1. GOING CONCERN BASIS OF PRESENTATION
These consolidated financial statements are prepared on a going concern basis, which assumes that the Company will be able to realize its assets at the amounts recorded and discharge its liabilities in the normal course of business in the foreseeable future. The Company has incurred operating losses over the past three years. On December 5, 2002, the Company borrowed US$3.3 million (before fees and expenses) through the issuance of a note payable, originally due March 5, 2003 and subsequently extended to April 30, 2003. At present, Zi has not arranged replacement financing to repay the note and there can be no assurance that Zi will be successful in its efforts to complete such refinancing. On December 6, 2002, the Company settled a judgment in favour of Tegic Communications Inc. ("Tegic"), a division of AOL Time Warner ("AOL") as discussed in note 2. Under the terms of the settlement agreement, the Company, among other things, is obliged to pay a further US$1.5 million comprised of three installments between June 2003 and January 2004.

Continuing operations are dependent on the Company being able to refinance its borrowings due April 30, 2003, pay the remaining installment payments due under the settlement agreement with AOL, increase revenue and achieve profitability. These financial statements do not include any adjustments to the amounts and classifications of assets and liabilities that may be necessary should the Company be unable to pay the remaining installment payments due under the terms of the settlement agreement with AOL, raise additional capital to meet the repayment of the note payable, increase revenue and continue as a going concern.

2. CONTINGENT LIABILITIES
The US$9 million damages judgment awarded to Tegic was settled pursuant to a written settlement agreement with AOL dated December 6, 2002 and a consent judgment dated December 20, 2002 (the "Consent Judgment"). Settlement costs have been included as part of legal and litigation costs as at December 31, 2002, including US$1.5 million (the "Outstanding Balance") which remains to be paid in scheduled installment payments beginning in June 2003 and ending on January 2, 2004. In the event that any of the scheduled Outstanding Balance payments are not paid as required under the terms of the settlement agreement, then the amount of US$9 million less all payments made to AOL to the date of such payment default becomes immediately due and payable by the Company to AOL (the "Default Payment Amount").
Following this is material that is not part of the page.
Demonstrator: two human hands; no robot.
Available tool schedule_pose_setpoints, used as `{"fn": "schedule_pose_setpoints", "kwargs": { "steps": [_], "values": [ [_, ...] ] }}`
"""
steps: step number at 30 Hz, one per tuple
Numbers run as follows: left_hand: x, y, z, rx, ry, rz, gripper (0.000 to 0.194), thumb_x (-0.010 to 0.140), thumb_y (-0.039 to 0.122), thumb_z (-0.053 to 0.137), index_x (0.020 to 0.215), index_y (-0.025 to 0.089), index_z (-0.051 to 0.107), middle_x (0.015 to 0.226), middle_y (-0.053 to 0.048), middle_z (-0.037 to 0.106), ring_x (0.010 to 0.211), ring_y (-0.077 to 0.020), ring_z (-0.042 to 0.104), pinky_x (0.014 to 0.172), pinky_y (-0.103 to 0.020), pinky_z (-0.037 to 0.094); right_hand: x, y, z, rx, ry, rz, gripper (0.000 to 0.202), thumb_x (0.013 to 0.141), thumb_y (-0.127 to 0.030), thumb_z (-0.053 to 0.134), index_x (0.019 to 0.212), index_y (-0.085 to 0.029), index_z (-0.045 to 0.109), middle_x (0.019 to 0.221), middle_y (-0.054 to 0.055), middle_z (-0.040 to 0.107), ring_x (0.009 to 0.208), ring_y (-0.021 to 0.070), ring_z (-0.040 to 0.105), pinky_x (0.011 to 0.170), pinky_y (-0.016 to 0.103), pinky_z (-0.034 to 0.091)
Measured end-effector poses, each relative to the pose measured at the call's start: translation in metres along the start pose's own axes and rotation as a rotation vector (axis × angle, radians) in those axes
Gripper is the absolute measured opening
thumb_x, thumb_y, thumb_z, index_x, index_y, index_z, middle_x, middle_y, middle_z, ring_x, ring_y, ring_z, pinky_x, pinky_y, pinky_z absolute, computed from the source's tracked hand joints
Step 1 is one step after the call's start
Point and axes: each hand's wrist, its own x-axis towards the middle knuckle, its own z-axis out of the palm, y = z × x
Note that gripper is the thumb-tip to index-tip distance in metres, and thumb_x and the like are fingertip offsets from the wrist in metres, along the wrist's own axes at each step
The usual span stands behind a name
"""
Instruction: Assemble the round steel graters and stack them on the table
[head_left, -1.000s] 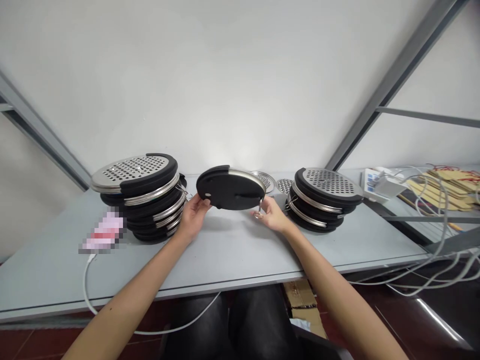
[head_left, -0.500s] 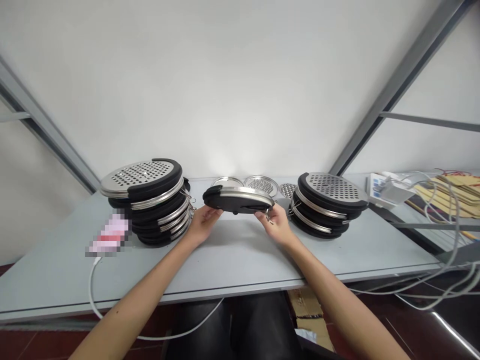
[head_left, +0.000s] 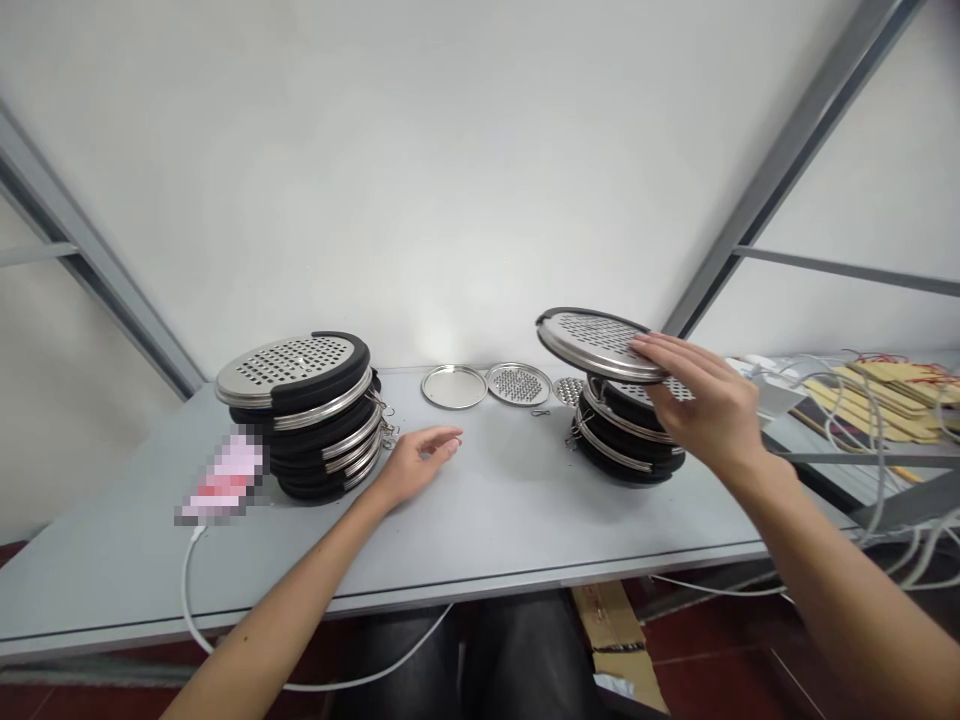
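My right hand (head_left: 705, 400) grips the right edge of a round grater disc with a black rim (head_left: 592, 338), tilted above the right stack of black-rimmed discs (head_left: 622, 440). Fingers lie on its top face and the thumb is below. My left hand (head_left: 421, 462) is over the table, fingers apart, holding nothing, just right of the taller left stack (head_left: 322, 430). That stack is topped by a perforated metal disc (head_left: 292, 368). Metal clips (head_left: 388, 425) hang at its right side.
Along the wall lie a plain round metal plate (head_left: 454, 386), a perforated plate (head_left: 519, 384) and a smaller perforated disc (head_left: 570, 391). A blurred pink item (head_left: 225, 478) with a white cable is at left. Yellow pieces (head_left: 874, 400) and white cables are at right.
The disc that both hands held at the centre has moved right and up, now in my right hand only. My left hand has let go and lowered a little.
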Motion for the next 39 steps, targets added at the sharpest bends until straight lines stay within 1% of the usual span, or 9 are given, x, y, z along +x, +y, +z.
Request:
{"fn": "schedule_pose_setpoints", "kwargs": {
  "steps": [4, 9, 15, 21, 25, 27, 33, 36, 39],
  "values": [
    [-0.001, 0.001, 0.0, 0.079, -0.031, 0.016, 0.035, 0.088, 0.044, 0.058, 0.106, 0.018, 0.071, 0.098, -0.008, 0.075, 0.091, -0.0228, 0.069, 0.087, -0.038, 0.053, -0.019, 0.027, -0.016, -0.222, -0.05, -0.031, 0.036, 0.081, -0.012, 0.061, 0.114, -0.024, 0.069, 0.109, 0.007, 0.073, 0.104, 0.0238, 0.068, 0.09, 0.036, 0.054],
    [-0.002, 0.001, 0.0, 0.108, -0.059, -0.001, 0.033, 0.089, 0.041, 0.056, 0.106, 0.016, 0.071, 0.095, -0.007, 0.075, 0.089, -0.0212, 0.069, 0.084, -0.033, 0.053, -0.039, 0.033, -0.02, -0.374, -0.087, -0.006, 0.026, 0.084, -0.018, 0.061, 0.108, -0.02, 0.071, 0.105, 0.006, 0.074, 0.097, 0.0215, 0.071, 0.083, 0.031, 0.055],
    [-0.004, 0.004, 0.0, 0.173, -0.052, -0.005, 0.034, 0.09, 0.041, 0.055, 0.104, 0.016, 0.072, 0.094, -0.007, 0.075, 0.089, -0.0212, 0.069, 0.08, -0.031, 0.054, -0.046, 0.03, -0.023, -0.366, -0.04, 0.006, 0.028, 0.081, -0.018, 0.065, 0.109, -0.02, 0.071, 0.103, 0.007, 0.075, 0.093, 0.0216, 0.072, 0.081, 0.03, 0.054],
    [-0.005, 0.008, 0.001, 0.225, -0.05, 0.004, 0.033, 0.09, 0.041, 0.055, 0.102, 0.017, 0.073, 0.095, -0.006, 0.076, 0.089, -0.0207, 0.069, 0.078, -0.029, 0.053, -0.054, 0.032, -0.027, -0.336, -0.025, -0.033, 0.034, 0.077, -0.012, 0.068, 0.11, -0.02, 0.07, 0.102, 0.007, 0.075, 0.095, 0.0224, 0.071, 0.085, 0.031, 0.053],
    [-0.005, 0.007, 0.001, 0.226, -0.045, 0.001, 0.033, 0.09, 0.042, 0.054, 0.101, 0.017, 0.073, 0.093, -0.005, 0.076, 0.088, -0.0206, 0.07, 0.076, -0.028, 0.053, -0.059, 0.031, -0.027, -0.314, 0.007, 0.033, 0.036, 0.076, -0.012, 0.069, 0.111, -0.02, 0.07, 0.103, 0.008, 0.075, 0.096, 0.0236, 0.071, 0.089, 0.034, 0.054],
    [-0.005, 0.007, 0.002, 0.229, -0.045, 0.0, 0.033, 0.09, 0.041, 0.054, 0.101, 0.017, 0.073, 0.092, -0.005, 0.076, 0.088, -0.0204, 0.07, 0.075, -0.028, 0.053, -0.059, 0.031, -0.029, -0.234, -0.044, 0.071, 0.035, 0.078, -0.014, 0.067, 0.113, -0.02, 0.069, 0.107, 0.009, 0.073, 0.1, 0.0236, 0.069, 0.094, 0.036, 0.053],
    [-0.006, 0.006, 0.002, 0.233, -0.049, -0.008, 0.033, 0.089, 0.042, 0.055, 0.102, 0.016, 0.072, 0.092, -0.006, 0.076, 0.086, -0.0204, 0.07, 0.074, -0.028, 0.053, -0.054, 0.034, -0.038, -0.002, -0.311, 0.153, 0.044, 0.087, -0.03, 0.06, 0.13, -0.021, 0.058, 0.129, 0.01, 0.063, 0.124, 0.0255, 0.055, 0.111, 0.043, 0.04],
    [-0.006, 0.006, 0.002, 0.235, -0.051, -0.017, 0.033, 0.089, 0.042, 0.056, 0.102, 0.016, 0.072, 0.094, -0.006, 0.076, 0.088, -0.0207, 0.07, 0.076, -0.029, 0.053, -0.054, 0.038, -0.039, 0.025, -0.37, 0.174, 0.048, 0.089, -0.036, 0.058, 0.135, -0.024, 0.053, 0.135, 0.009, 0.058, 0.131, 0.0262, 0.049, 0.114, 0.046, 0.035],
    [-0.005, 0.006, 0.003, 0.241, -0.058, -0.018, 0.033, 0.089, 0.042, 0.055, 0.102, 0.017, 0.072, 0.093, -0.005, 0.076, 0.087, -0.0207, 0.07, 0.077, -0.029, 0.053, -0.055, 0.04, -0.039, 0.029, -0.378, 0.182, 0.045, 0.092, -0.036, 0.054, 0.136, -0.026, 0.052, 0.135, 0.008, 0.058, 0.131, 0.0261, 0.049, 0.113, 0.047, 0.036]
  ]
}}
In the event of any Outstanding Balance payment default, the Default Payment Amount would range between US$4.5 million to US$6 million depending upon the date of such payment default. Security agreements entered into by the Company with AOL to secure payment of the Default Payment Amount become enforceable in the event of any Outstanding Balance payment default. When the Outstanding Balance is paid to AOL in full on or before the scheduled payment dates, the security agreements entered into by the Company with AOL are terminated and the Company is fully released from any obligation to pay the Default Payment Amount to AOL.
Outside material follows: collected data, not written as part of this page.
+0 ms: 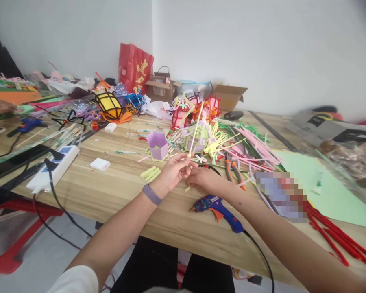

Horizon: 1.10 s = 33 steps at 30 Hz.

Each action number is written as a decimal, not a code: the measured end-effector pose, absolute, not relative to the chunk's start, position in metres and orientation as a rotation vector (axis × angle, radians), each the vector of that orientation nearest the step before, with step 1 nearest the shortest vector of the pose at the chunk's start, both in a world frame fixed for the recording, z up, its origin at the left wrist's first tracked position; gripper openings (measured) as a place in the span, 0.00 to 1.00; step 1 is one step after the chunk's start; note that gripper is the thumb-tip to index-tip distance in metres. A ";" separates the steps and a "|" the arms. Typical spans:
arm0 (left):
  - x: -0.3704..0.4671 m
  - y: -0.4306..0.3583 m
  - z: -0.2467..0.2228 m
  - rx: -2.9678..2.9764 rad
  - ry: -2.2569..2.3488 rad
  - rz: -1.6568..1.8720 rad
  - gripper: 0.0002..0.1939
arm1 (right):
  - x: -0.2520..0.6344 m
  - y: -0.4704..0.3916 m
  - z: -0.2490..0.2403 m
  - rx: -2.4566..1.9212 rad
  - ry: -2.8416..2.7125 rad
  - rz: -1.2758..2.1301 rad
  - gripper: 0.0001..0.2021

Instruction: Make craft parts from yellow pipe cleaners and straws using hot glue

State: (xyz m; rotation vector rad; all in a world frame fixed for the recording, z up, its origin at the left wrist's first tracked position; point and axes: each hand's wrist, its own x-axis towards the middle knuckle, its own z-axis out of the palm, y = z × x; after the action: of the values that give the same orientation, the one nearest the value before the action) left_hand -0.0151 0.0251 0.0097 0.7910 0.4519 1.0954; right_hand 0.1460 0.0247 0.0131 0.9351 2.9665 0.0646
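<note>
My left hand (176, 173) is closed on a thin pale yellow stick (198, 129), which rises tilted above the fingers. Close against it, my right hand (203, 178) has its fingers bent at the stick's lower part; what they pinch is too small to make out. A blue glue gun (218, 207) lies on the table just below my right hand. Left of the hands are light yellow twisted pieces (151, 174) and a purple open box (157, 146). Behind the hands stands a yellow-green and purple lantern shape (197, 140) among pipe cleaners.
Orange-handled pliers (234, 171) and red pipe cleaners (338, 234) lie to the right. A white power strip (56, 167) with cables, a white block (100, 164) and a yellow lantern (109, 105) are at the left. Another person's hand (0, 110) shows at the far left.
</note>
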 end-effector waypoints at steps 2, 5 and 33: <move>-0.015 0.024 0.009 0.813 0.474 1.095 0.14 | 0.153 0.015 0.022 1.085 2.952 0.109 0.12; -0.016 0.024 0.009 0.837 0.501 1.090 0.12 | 0.170 -0.020 0.038 1.628 2.751 0.118 0.14; -0.015 0.024 0.012 0.815 0.582 1.110 0.07 | 0.181 -0.046 0.026 1.954 2.251 -2.852 0.18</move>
State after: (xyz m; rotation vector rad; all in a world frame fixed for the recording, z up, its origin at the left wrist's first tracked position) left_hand -0.0153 0.0239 0.0123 0.8155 0.5823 1.1099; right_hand 0.1807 -0.0456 0.0260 1.9544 2.2505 -2.8524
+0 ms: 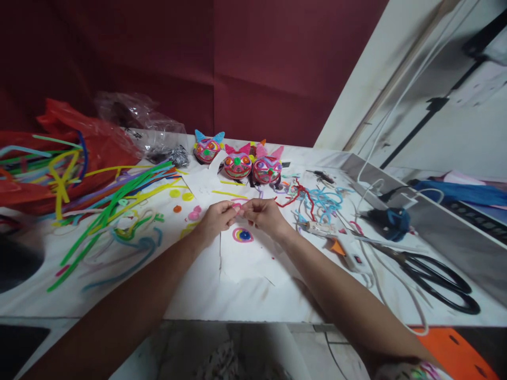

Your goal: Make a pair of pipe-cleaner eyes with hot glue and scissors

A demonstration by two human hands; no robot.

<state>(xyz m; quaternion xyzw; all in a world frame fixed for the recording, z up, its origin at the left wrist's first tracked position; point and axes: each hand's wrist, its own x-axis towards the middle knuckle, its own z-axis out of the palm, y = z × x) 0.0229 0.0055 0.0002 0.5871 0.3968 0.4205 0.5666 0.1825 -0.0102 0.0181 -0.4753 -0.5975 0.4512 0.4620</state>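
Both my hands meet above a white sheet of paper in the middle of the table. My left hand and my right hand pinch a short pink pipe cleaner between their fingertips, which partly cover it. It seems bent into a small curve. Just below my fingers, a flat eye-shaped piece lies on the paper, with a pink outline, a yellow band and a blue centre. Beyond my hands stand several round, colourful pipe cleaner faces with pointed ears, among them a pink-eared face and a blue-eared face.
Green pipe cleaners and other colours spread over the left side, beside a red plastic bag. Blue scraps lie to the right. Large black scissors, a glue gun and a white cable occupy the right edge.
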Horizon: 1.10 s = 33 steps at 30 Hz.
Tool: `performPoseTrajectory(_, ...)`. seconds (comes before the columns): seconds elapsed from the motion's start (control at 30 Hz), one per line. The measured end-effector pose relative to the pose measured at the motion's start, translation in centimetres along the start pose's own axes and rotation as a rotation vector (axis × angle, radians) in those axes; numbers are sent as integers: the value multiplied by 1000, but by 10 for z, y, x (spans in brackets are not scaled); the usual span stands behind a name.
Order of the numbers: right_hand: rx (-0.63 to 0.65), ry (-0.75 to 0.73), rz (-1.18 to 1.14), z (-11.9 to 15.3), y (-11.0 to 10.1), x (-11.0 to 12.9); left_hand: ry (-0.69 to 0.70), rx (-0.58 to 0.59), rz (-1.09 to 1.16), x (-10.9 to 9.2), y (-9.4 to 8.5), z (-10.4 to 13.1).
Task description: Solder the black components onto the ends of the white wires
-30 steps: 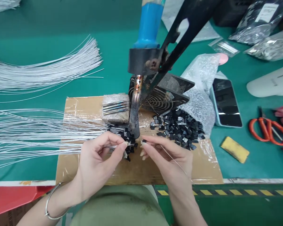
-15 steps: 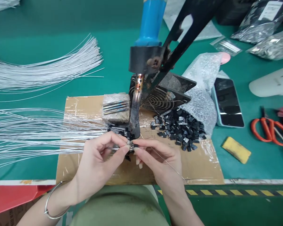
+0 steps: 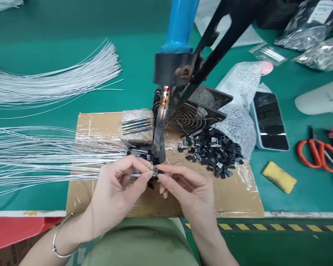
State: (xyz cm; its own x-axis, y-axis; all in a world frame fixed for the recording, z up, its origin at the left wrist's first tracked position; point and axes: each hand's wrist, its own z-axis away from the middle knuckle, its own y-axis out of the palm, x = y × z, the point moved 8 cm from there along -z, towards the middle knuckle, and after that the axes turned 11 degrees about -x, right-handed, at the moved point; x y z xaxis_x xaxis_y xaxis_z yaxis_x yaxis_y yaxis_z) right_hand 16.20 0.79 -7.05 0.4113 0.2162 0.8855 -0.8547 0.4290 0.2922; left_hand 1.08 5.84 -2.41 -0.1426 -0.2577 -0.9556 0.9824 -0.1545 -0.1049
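Observation:
Just below the soldering iron's tip, my left hand and my right hand meet fingertip to fingertip. My left thumb and forefinger are pinched on a thin white wire, its end hidden by the fingers. Between my right thumb and forefinger is a small black connector, mostly covered. A thin solder wire runs slanting across my right hand. The soldering iron, with a blue handle, points down from a black stand. White wires with black ends come in from the left, partly under my left hand.
Loose black connectors lie heaped on the cardboard. Behind the iron stands a black fan; a pad holding metal tips sits left of it. Further right are a phone, orange-handled scissors and a yellow sponge.
Both hands keep the same pinched pose at the same spot. The whole view has shifted very slightly; nothing else visibly differs.

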Motion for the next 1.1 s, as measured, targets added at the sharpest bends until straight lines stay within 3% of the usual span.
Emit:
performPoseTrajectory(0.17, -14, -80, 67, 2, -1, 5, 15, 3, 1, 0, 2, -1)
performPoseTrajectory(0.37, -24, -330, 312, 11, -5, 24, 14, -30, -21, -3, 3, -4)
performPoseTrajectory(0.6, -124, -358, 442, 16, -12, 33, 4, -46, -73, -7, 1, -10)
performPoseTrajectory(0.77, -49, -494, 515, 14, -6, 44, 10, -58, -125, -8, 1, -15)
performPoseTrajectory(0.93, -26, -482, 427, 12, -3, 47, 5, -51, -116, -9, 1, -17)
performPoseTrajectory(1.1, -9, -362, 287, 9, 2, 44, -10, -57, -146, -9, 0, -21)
The Default Payment Amount also becomes due and payable by the Company to AOL if, prior to the payment in full of the Outstanding Balance to AOL, any of the following circumstances occurs and are not cured within ten days of occurrence:

  1. the Company advances any claims against AOL or its affiliates in respect of patent infringement before July 6, 2003;
  2. the Company or any other person commences any action to avoid any payments made by the Company to AOL including any of the remaining scheduled installment payments;
  3. the Company violates the terms of the Consent Judgment; or
  4. the Company breaches any of the terms of the settlement agreement.

3. COMPARATIVE FIGURES
Certain comparative figures have been reclassified to conform to the presentation adopted in the current year.